アクティブラーニング事例③三田国際学園中学校
東京都世田谷区にある中高一貫校、「三田国際学園中学校」でも相互通行型授業を意識した授業が特徴。
教師は生徒の思考力を高めていくために「トリガークエスチョン」を工夫しながら、一方通行にならないようにしています。
また積極的にICTを採り入れている点にも注目です。
プログラミング言語を使ったゲームをグループごとに開発したり、映画のプロモーションプログラムのプレゼンテ―ションを行うなどの「PBL型」の情報授業を行っています。
まとめ
学習塾であっても、夏休みや冬休みなどの長期休みの時期を利用して合宿などで、アクティブラーニングを取り入れられる可能性があります。
より興味を掘り下げる機会を設けたり、他の地区の生徒と交わって協力して、問題を解決するなどの企画は実現できるのではないでしょうか。
「PBL型」によって生徒を刺激し、より能動的な学習を進めていくことはできるのです。
ですがそこまで大掛かりなイベントを行わなくても、普段の塾授業でアクティブラーニングを実践できます。
特に「PIL型」については、アクティブラーニングという言葉が流行する前から、同様の指導を心がけている塾講師はたくさんいるはずです。
集団指導であっても導入部分に工夫したり、効果的な発問を準備することによって、生徒の関心をひき、生徒が自ら頭を動かし、考えを述べる機会は作ることができるでしょう。
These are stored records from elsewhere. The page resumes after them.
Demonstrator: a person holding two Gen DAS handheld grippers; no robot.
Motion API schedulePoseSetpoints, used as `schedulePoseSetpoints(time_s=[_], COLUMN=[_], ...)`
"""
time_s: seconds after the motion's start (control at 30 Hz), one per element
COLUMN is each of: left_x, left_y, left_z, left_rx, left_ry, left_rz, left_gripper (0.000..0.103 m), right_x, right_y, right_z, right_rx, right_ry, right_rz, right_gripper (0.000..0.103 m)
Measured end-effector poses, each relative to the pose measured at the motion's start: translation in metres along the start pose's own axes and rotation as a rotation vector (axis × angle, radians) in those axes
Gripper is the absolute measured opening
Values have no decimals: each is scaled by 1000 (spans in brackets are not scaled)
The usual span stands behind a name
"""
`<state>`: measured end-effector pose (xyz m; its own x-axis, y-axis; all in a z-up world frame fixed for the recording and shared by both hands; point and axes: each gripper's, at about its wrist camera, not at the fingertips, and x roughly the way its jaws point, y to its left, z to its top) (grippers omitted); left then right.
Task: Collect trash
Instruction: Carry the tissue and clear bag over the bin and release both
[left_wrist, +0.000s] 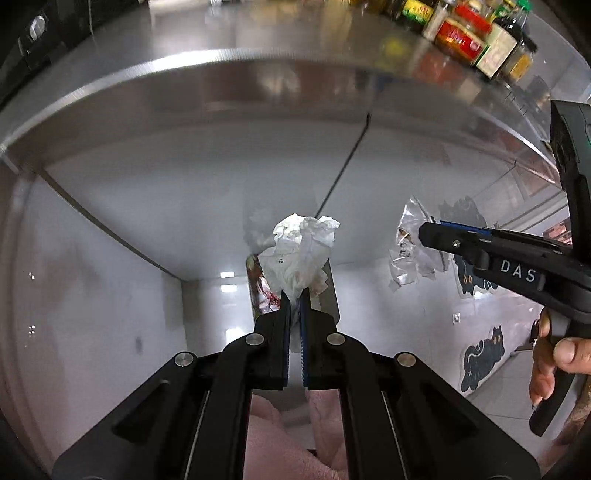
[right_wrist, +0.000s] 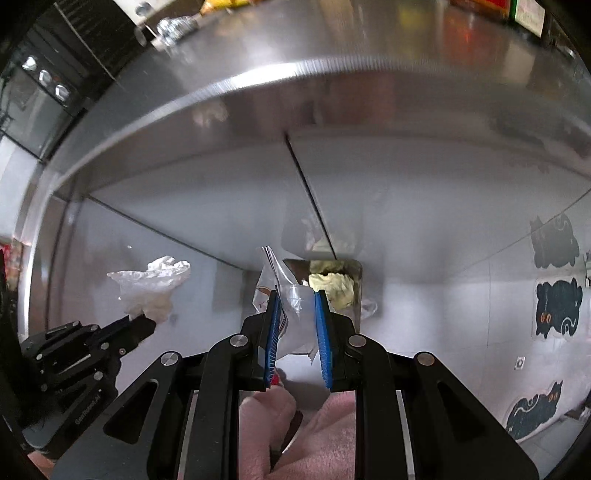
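- The left tool (left_wrist: 294, 295) is squeezing a crumpled white tissue (left_wrist: 303, 251), holding it up in the air.
- The right tool (right_wrist: 297, 295) is pinching a clear plastic wrapper (right_wrist: 291, 314) between its blue pads.
- A bin (right_wrist: 356, 280) with yellowish paper inside is sitting just past the right tool, at 1 o'clock.
- The shiny metal worktop (left_wrist: 258, 33) is showing at 12 o'clock.

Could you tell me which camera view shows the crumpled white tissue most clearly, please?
The left wrist view: the crumpled white tissue sits centred, pinched by the left gripper. The right wrist view shows it smaller, off at the left.
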<state>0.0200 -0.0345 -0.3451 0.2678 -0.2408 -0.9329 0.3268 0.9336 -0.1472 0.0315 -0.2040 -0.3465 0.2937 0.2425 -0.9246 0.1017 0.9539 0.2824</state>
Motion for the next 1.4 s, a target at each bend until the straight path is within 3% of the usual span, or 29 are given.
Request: schedulePoseSetpoints(time_s=[0.43,0.73,0.93,1.03,1.13,1.27,1.33,1.4], left_x=[99,145,157,155,155,145,133,121], left_y=[12,13,9,13,13,17,20,23], left_z=[-4,0,1,3,8,14,16,18], left_rx=[-37,-46,-43,-51,-45,-41,-47,-47], left_ry=[108,161,182,177,179,167,149,132], left_rz=[-20,-17,-22,-22,-18,-3,8,20], left_gripper=[3,4,10,18,23,48,60,77], right_x=[93,137,145,143,137,129,122,109], right_y=[-24,-32,-34,-35,-35,-31,-29,-27], right_z=[-4,-5,0,5,10,15,15,16], right_rx=[70,116,144,146,147,144,137,130], right_ry=[97,137,156,156,149,138,121,99], right_rz=[-24,-33,-28,-28,-32,-37,-46,-65], right_gripper=[20,23,26,37,40,58,76,87])
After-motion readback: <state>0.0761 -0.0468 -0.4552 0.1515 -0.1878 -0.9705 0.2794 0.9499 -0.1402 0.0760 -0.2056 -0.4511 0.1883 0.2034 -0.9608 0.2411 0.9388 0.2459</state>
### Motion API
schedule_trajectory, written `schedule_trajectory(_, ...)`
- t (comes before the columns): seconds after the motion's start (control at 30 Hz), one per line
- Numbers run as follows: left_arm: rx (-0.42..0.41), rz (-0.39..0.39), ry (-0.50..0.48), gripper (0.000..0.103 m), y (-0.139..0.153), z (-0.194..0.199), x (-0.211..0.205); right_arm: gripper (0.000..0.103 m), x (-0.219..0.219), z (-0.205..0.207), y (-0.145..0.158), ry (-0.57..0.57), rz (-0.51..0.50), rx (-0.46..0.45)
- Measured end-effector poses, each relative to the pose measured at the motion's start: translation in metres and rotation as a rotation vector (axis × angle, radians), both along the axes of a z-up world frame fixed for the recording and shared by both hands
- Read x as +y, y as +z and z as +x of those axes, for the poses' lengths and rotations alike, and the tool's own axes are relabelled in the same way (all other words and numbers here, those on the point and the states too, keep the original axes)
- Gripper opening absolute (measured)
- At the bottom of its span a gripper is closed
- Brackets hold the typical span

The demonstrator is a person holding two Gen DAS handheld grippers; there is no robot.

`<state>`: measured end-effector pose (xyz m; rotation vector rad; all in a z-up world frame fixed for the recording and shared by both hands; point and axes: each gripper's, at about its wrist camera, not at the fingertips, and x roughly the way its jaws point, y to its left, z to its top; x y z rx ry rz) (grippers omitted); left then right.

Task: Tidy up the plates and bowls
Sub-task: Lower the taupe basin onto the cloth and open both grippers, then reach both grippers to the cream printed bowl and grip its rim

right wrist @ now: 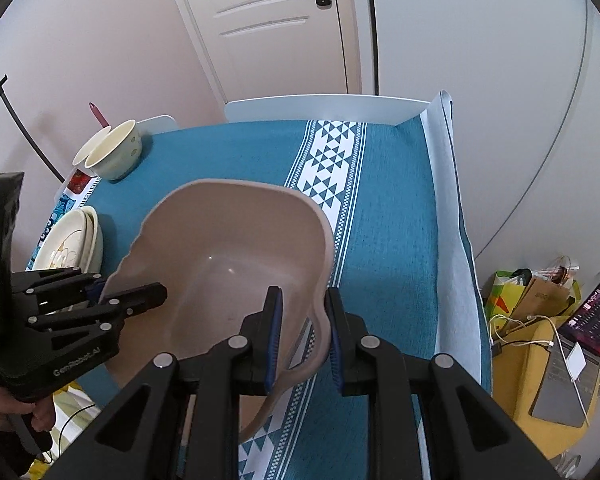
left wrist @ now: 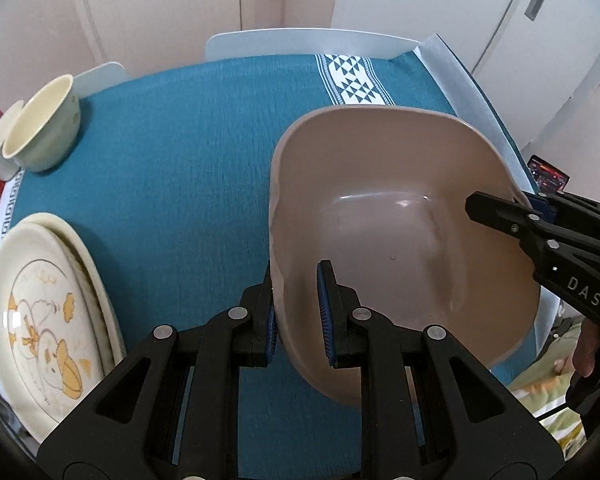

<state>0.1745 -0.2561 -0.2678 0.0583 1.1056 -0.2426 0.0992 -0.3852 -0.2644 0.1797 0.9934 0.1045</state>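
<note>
A large beige plastic basin (left wrist: 400,216) is held above the teal tablecloth (left wrist: 172,152). My left gripper (left wrist: 298,312) is shut on its left rim, one finger inside and one outside. My right gripper (right wrist: 302,336) is shut on the basin's (right wrist: 228,256) opposite rim and also shows in the left wrist view (left wrist: 512,212). The left gripper also shows in the right wrist view (right wrist: 116,300). A stack of cream plates (left wrist: 44,312) with a cartoon print lies at the table's left. Two cream bowls (left wrist: 44,124) stand at the far left corner.
A white patterned stripe (right wrist: 324,168) runs across the tablecloth. White chair backs (right wrist: 320,108) stand behind the table, with a door beyond. A laptop (right wrist: 576,344), bags and cables lie on a yellow seat to the right.
</note>
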Motion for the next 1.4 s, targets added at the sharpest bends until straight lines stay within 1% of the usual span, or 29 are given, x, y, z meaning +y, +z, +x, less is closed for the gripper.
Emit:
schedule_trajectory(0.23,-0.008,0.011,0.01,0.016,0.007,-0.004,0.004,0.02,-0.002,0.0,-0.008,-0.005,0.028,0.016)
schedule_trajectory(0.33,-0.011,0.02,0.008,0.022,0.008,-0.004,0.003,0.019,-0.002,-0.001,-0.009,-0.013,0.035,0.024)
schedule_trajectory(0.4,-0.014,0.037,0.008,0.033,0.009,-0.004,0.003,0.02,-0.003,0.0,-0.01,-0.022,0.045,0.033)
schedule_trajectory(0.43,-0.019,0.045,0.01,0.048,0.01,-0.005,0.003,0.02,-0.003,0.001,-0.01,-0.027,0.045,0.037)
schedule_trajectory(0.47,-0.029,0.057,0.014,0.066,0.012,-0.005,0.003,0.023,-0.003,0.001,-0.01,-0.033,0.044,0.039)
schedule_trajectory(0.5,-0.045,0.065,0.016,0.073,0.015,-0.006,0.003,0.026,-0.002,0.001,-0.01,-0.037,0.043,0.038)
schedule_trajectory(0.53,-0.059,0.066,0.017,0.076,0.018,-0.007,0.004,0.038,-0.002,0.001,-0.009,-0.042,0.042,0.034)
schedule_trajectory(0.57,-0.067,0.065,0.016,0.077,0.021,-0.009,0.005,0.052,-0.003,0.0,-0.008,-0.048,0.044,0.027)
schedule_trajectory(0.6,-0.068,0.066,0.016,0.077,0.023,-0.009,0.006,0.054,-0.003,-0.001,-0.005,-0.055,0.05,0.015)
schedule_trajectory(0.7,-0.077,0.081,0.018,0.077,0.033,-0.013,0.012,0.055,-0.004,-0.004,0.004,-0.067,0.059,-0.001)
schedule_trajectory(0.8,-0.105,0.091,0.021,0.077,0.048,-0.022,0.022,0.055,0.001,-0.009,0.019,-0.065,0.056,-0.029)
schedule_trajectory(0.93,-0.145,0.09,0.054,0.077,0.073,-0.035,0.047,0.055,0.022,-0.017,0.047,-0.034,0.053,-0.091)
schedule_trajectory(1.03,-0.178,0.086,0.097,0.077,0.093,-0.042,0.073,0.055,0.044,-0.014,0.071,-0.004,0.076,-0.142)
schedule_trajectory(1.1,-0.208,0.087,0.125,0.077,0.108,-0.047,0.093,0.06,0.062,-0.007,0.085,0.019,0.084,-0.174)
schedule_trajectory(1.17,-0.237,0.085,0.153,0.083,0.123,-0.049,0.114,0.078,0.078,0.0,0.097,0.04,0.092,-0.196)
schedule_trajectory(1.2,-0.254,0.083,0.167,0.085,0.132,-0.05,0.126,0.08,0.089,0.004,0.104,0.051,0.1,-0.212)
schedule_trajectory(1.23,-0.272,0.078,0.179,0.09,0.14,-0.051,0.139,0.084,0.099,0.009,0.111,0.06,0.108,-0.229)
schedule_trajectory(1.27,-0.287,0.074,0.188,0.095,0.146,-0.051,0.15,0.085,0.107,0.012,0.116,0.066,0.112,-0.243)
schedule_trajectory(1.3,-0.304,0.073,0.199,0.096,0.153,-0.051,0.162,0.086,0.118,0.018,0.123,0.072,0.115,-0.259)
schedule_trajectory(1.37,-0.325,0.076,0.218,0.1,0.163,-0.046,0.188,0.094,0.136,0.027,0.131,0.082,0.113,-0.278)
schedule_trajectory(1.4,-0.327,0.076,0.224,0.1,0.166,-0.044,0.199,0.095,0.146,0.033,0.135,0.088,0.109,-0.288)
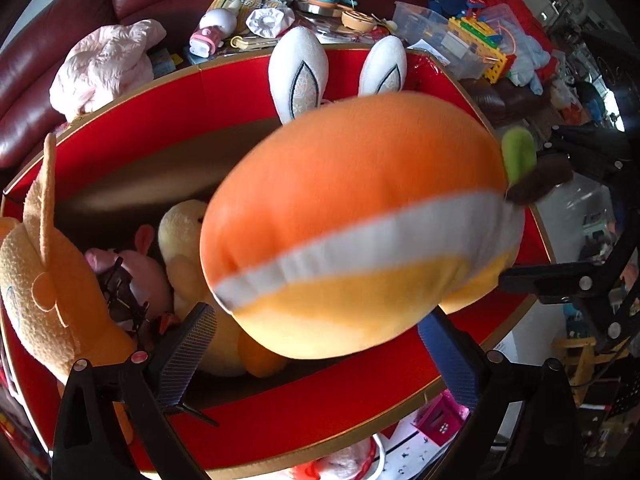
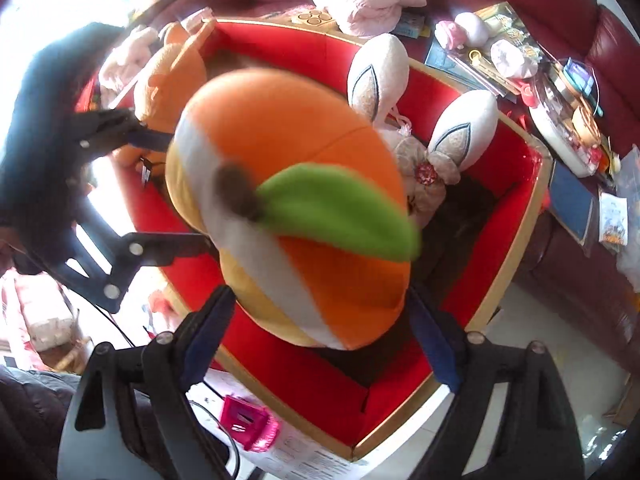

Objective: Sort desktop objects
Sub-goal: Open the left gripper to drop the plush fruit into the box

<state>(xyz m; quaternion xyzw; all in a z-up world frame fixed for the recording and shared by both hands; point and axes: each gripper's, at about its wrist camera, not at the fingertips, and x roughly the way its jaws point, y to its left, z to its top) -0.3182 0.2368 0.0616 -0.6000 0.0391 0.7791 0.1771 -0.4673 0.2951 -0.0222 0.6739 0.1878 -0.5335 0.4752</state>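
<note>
Both your grippers are on the orange plush [image 1: 352, 216], which hangs over the red box [image 1: 168, 120]. In the left wrist view your left gripper [image 1: 316, 344] has its fingers spread wide, one at 7 o'clock and one at 5 o'clock, with the plush's yellow underside pressed between the pads [image 1: 448, 364]; it fills the whole gap. In the right wrist view your right gripper [image 2: 320, 324] has its fingers parted just as far around the stem end, where a green leaf [image 2: 340, 212] and brown stem [image 2: 236, 192] face the camera. Your left gripper also shows there at 9 o'clock, its fingers touching the plush's far side.

Inside the box, a yellow plush [image 1: 180, 236] and a pink plush [image 1: 140, 272] lie at the bottom, towards 8 o'clock in the left view. A rabbit plush [image 2: 424, 160] with white ears [image 1: 300, 72] stands against the box's far wall. An orange bear [image 1: 44, 280] leans at the box's edge at 9 o'clock. Clutter covers the dark red sofa [image 1: 56, 64] behind.
</note>
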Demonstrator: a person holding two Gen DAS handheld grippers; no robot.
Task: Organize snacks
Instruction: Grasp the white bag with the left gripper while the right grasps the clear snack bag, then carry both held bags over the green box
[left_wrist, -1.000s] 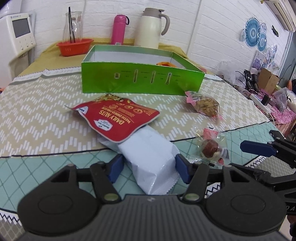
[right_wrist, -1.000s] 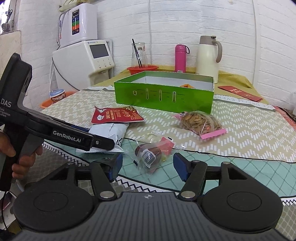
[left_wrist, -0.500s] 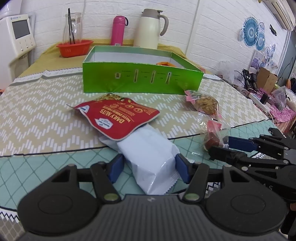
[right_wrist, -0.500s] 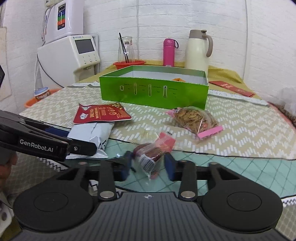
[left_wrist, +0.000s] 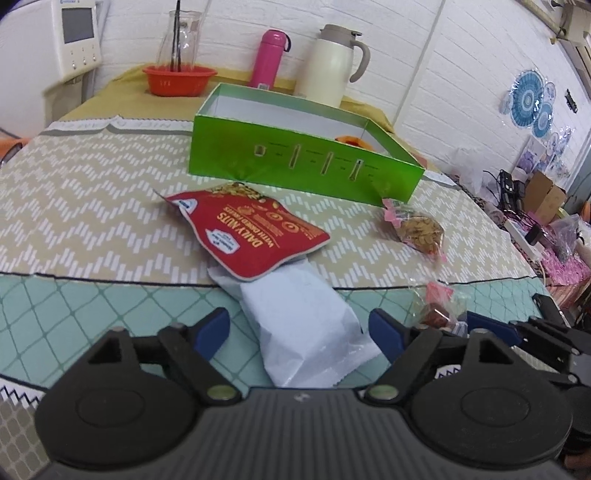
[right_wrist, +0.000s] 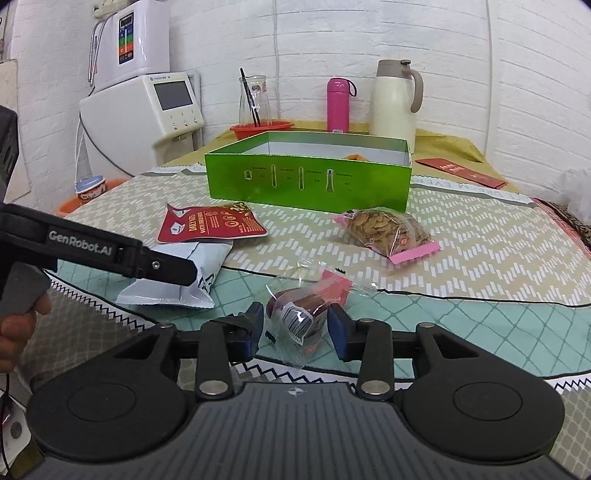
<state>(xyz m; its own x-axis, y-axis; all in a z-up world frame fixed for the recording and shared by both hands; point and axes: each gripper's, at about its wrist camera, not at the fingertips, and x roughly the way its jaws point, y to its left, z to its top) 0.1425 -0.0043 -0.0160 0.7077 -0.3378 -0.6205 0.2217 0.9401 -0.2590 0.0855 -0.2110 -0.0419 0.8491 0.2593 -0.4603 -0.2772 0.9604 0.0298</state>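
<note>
- Left claw (left_wrist: 299, 328): jaws opening, pads clear of the pale grey pouch (left_wrist: 303, 325) lying between them on the counter (left_wrist: 92, 206).
- Right claw (right_wrist: 295, 326): jaws opening around the clear-wrapped brown snack (right_wrist: 299, 314), gaps both sides.
- Green box (right_wrist: 308, 179) stands beyond.

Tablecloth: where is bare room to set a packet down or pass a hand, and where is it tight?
Bare tablecloth left of the red nut packet and green box. Another bare stretch right of the seed bag, toward the red envelope. Crowded near the front: white packet, clear-wrapped snack and both claws.
</note>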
アクティブラーニングを実践できる講師の授業は「わかりやすい」、「面白い」と人気があり、評判を呼んでいるのではないでしょうか。
一方的に聞いているだけの授業は、今も昔も生徒には退屈なものです。
生徒がより興味を持つように準備し、生徒を巻き込む授業ができているのならば、アクティブラーニングが実践できているといえるのではないでしょうか。
2021年から実施される、新しい大学入試システムにも対応できる指導をしているだけではなく、国際社会で自立できる人材の育成に貢献しているとも言えます。
「学習塾では学校のようなアクティブラーニングが実践できない」ということはありません。
むしろまだ取り入れていない学校の方が多いのですから、学習塾が率先して取り入れる姿勢が大切なのではないでしょうか。